Nat Frazier

Biographical details
- Born: April 18, 1935 Beaufort, South Carolina, U.S.
- Died: September 22, 2019 (aged 84) Columbia, Maryland, U.S.

Playing career
- ?: Tuskegee

Coaching career (HC unless noted)
- ?–1967: Delaware State (assistant)
- 1967–1971: Illinois (assistant)
- 1971–1977: Morgan State
- 1977–1978: New York Knicks (assistant)
- 1979–1980: Washington Metros
- 1980–1982: Bowie State
- 1984: Virginia Wave
- 1985–1989: Morgan State

Administrative career (AD unless noted)
- 1979–1980: Washington Metros (president)

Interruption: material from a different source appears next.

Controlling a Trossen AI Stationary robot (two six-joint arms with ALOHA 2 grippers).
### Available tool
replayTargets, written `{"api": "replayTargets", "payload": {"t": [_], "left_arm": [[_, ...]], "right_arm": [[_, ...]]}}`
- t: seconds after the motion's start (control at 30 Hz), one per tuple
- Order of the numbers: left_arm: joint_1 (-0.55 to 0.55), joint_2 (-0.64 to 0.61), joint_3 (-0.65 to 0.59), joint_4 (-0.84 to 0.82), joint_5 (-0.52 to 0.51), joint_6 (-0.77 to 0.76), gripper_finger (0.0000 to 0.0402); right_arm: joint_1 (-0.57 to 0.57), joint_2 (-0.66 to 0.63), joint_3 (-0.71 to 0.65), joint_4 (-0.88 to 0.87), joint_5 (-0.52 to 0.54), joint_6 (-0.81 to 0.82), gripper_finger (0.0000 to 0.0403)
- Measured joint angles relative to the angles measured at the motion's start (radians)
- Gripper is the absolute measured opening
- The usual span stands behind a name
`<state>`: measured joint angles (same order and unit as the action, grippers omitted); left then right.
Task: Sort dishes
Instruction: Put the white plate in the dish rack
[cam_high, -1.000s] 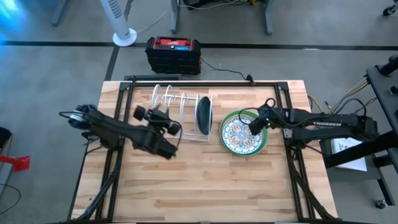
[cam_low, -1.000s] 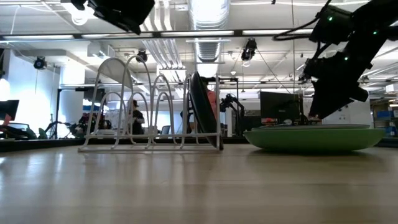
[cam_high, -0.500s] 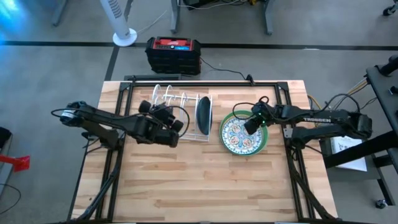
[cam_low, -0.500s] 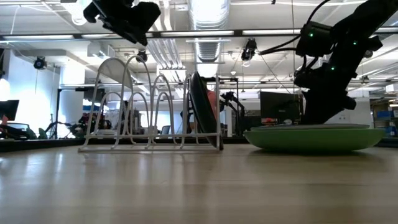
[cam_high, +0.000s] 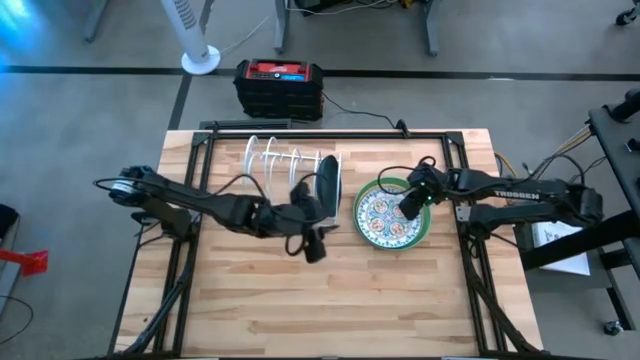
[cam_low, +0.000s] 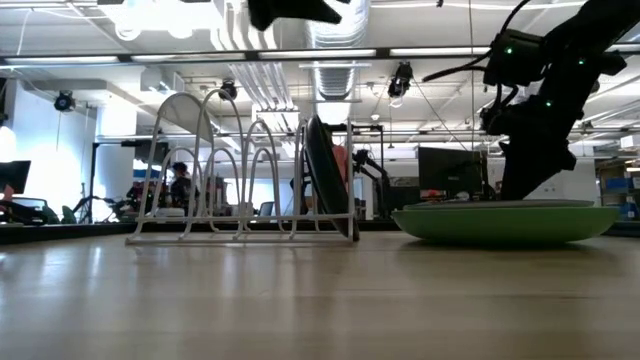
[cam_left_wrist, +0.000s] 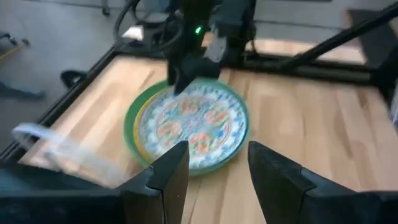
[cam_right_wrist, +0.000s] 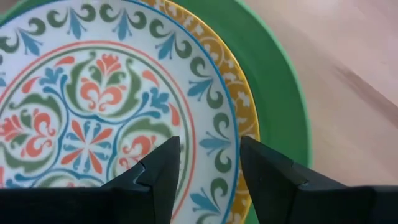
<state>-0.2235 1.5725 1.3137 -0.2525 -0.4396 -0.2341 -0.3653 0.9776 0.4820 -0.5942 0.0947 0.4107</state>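
A dark teal plate (cam_high: 327, 185) stands on edge in the right end slot of the white wire rack (cam_high: 285, 180). To its right lies a stack: the white floral plate (cam_high: 386, 216) on a mustard-yellow plate (cam_right_wrist: 239, 102) on a green plate (cam_low: 505, 220). My right gripper (cam_right_wrist: 208, 180) is open, pointing down over the stack's right part (cam_high: 410, 205). My left gripper (cam_left_wrist: 217, 180) is open and empty, high above the table by the rack's near right corner (cam_high: 312, 245), facing the stack. My right gripper's open fingers point down from above at the floral plate's rim (cam_right_wrist: 217, 140) on the stack's right side. One finger stands over the floral plate, the other over the yellow rim. I cannot tell whether they touch.
A red and black box (cam_high: 278, 85) sits on the floor beyond the table's far edge. Black frame rails (cam_high: 470, 250) run along the table's sides. Bare wood (cam_high: 330, 300) fills the near half of the table.
My left gripper has swung from the rack's left side toward the table's right and near edge, past the rack's near side, and has turned to face the plate stack. My right gripper has come down onto the stack's right part.
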Motion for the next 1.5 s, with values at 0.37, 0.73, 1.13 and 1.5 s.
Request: {"api": "replayTargets", "payload": {"t": [0.37,0.73,1.13,1.5], "left_arm": [[0.037,0.361,0.281,-0.234,-0.020,-0.033,0.0153],[0.074,0.713,0.667,-0.495,-0.024,0.026,0.0153],[0.078,0.895,0.902,-0.614,-0.023,0.038,0.0153],[0.086,0.897,0.872,-0.611,-0.026,0.007,0.0153]], "right_arm": [[0.000,-0.008,0.000,-0.023,0.000,-0.027,0.0152],[0.000,-0.008,0.000,-0.023,0.000,-0.022,0.0156],[0.000,-0.008,-0.002,-0.022,0.000,-0.019,0.0157],[0.000,-0.007,-0.005,-0.017,0.014,-0.017,0.0150]]}}
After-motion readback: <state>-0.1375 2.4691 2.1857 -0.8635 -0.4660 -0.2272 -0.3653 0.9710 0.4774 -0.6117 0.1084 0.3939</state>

Accomplishments and honors

Championships
- NCAA Division II tournament (1974) 2 MEAC regular season (1974, 1976) MEAC tournament (1976)

Awards
- AP College Division National Coach of the Year (1974) 2 MEAC Coach of the Year (1972, 1976)

= Nat Frazier =

American basketball coach (1935–2019)

Nathaniel Frazier (April 18, 1935 – September 22, 2019) was an American basketball coach. He was head men's coach at Morgan State University, where in 1974 he led the program to the Division II national championship.

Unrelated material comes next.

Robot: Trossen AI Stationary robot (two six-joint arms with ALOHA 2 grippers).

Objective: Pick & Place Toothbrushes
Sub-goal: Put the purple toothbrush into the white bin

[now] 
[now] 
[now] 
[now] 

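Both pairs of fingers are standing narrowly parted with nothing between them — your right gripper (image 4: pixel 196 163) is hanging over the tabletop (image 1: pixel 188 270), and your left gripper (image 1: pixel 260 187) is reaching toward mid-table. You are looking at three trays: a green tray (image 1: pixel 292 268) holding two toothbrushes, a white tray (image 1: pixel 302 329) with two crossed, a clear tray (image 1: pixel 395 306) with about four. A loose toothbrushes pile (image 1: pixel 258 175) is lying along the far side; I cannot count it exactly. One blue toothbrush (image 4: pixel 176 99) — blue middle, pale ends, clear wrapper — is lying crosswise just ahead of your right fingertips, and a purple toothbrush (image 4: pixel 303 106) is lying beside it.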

Frazier played college basketball for Tuskegee University, where he was twice named to the All-Southern Intercollegiate Athletic Conference team. After several years coaching high school basketball in New York and New Jersey and reviving a master's degree from the City College of New York, Frazier launched his college career as an assistant for Delaware State. He then joined the Illinois staff as an assistant in 1967, at a time when few African-American coaches could be found on Big Ten coaching staffs.

In 1971, Frazier was named head coach at Morgan State. One of his first recruits was seven-footer Marvin Webster, nicknamed “the Human Eraser” due to his shot-blocking prowess. In Webster's junior season of 1973–74, the Bears advanced to the NCAA Division II Final, where they defeated Southwest Missouri State 67–52 to win the school's first national championship. He was named the college division national coach of the year by the Associated Press.

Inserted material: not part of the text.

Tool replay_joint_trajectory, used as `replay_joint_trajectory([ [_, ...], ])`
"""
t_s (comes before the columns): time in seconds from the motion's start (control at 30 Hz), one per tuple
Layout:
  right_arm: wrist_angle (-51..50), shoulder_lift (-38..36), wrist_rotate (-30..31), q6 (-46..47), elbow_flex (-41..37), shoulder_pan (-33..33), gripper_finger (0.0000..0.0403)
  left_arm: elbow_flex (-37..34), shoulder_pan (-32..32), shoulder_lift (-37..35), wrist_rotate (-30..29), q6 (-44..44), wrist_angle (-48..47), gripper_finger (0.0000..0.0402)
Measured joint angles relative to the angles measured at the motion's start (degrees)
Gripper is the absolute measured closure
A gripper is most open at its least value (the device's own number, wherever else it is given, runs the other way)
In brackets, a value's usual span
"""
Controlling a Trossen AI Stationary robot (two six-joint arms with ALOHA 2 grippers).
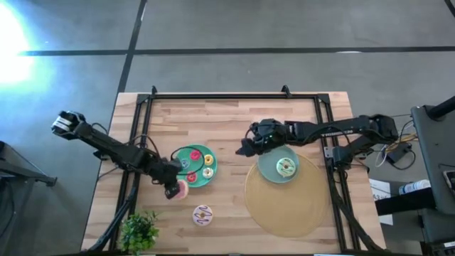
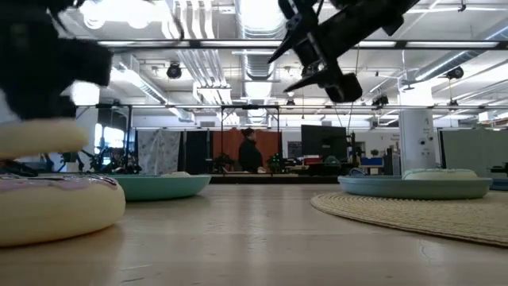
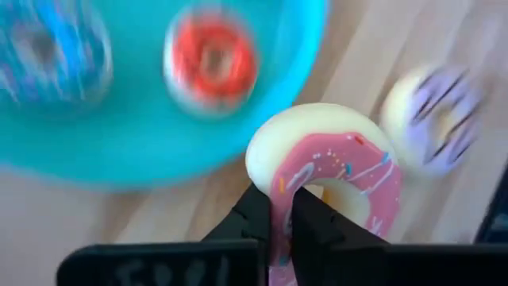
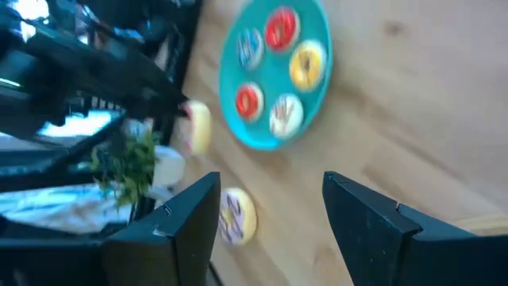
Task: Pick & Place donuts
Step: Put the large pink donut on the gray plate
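Note:
My left gripper [image 1: 173, 189] is shut on the pink donut [image 1: 182, 188] just off the near edge of the teal plate [image 1: 186, 153]. That plate carries several tiny donuts, red [image 3: 213, 58], yellow [image 4: 306, 65] and others. The white donut with purple streaks [image 1: 202, 215] lies flat on the table nearer to me. My right gripper [image 1: 249, 146] hovers open over bare wood between the two plates. A greenish donut [image 1: 286, 168] lies on the grey-blue plate [image 1: 269, 169]. My left gripper pinches the pink donut's ring [image 3: 279, 187] on the side nearest the wrist. One finger [image 3: 254, 213] is outside the ring and the other [image 3: 313, 221] is at its hole. The donut [image 2: 40, 135] is lifted clear of the table, beside the teal plate's edge.
A round woven mat [image 1: 288, 206] lies under the grey-blue plate on the table's right half. A leafy plant [image 1: 138, 231] stands at the near left corner. A black frame [image 1: 234, 96] runs along the far edge and both sides. Bare wood shows in the middle.

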Motion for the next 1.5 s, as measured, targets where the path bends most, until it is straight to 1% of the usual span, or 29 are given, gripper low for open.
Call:
replay_joint_trajectory([
  [0.1,4.67,3.61,-3.54,1.48,-0.10,0.37,0.0188,3.23,0.91,-0.79,-4.42,0.77,0.08,0.0399],
  [0.23,20.24,9.62,-6.32,2.63,0.17,2.05,0.0188,4.52,4.21,-0.72,-4.02,1.21,3.00,0.0400],
  [0.3,24.64,12.66,-7.73,2.74,1.47,2.82,0.0188,4.58,5.80,-0.71,-2.99,1.22,4.72,0.0400],
  [0.37,24.11,15.45,-8.91,1.88,3.57,3.36,0.0188,4.58,6.80,-0.70,-2.02,1.25,5.82,0.0401],
  [0.53,23.63,21.46,-10.71,0.23,9.24,4.53,0.0188,4.58,7.47,-0.32,-1.80,2.05,11.40,0.0401],
  [0.73,23.56,26.88,-15.47,-0.77,16.00,4.53,0.0188,4.58,9.11,2.37,-2.52,3.07,15.05,0.0401],
  [0.83,20.89,28.72,-17.21,-0.63,18.52,4.50,0.0188,4.78,9.80,3.76,-2.70,3.88,16.42,0.0401],
  [0.97,15.63,29.42,-17.70,-1.94,20.26,4.61,0.0188,5.63,10.12,4.63,-3.40,5.27,16.76,0.0401],
  [1.13,15.18,28.53,-17.51,-2.33,20.31,4.61,0.0188,5.63,10.48,5.23,-3.77,5.93,16.98,0.0401],
  [1.33,9.33,28.30,-17.10,-4.27,20.16,4.50,0.0188,5.93,10.49,5.17,-3.51,6.65,17.04,0.0401],
  [1.5,9.43,28.21,-15.96,-5.54,20.18,4.46,0.0188,6.02,10.56,5.81,-2.56,6.65,17.09,0.0401],
])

Frazier left the Bears in 1977 to join Willis Reed's coaching staff on the New York Knicks of the National Basketball Association (NBA) for the 1977–78 season. He then went on to serve as president and head coach of the Washington Metros of the short-lived Women's Professional Basketball League (WBL). Frazier returned to college coaching as head coach at Bowie State from 1980 to 1982. In 1984, he was hired as the head coach of Virginia Wave of the newly founded Women's American Basketball Association. In 1985, he returned as head coach of Morgan State (now a Division I program) and served in that role for four seasons.

Frazier died on September 22, 2019, in Columbia, Maryland, at age 84.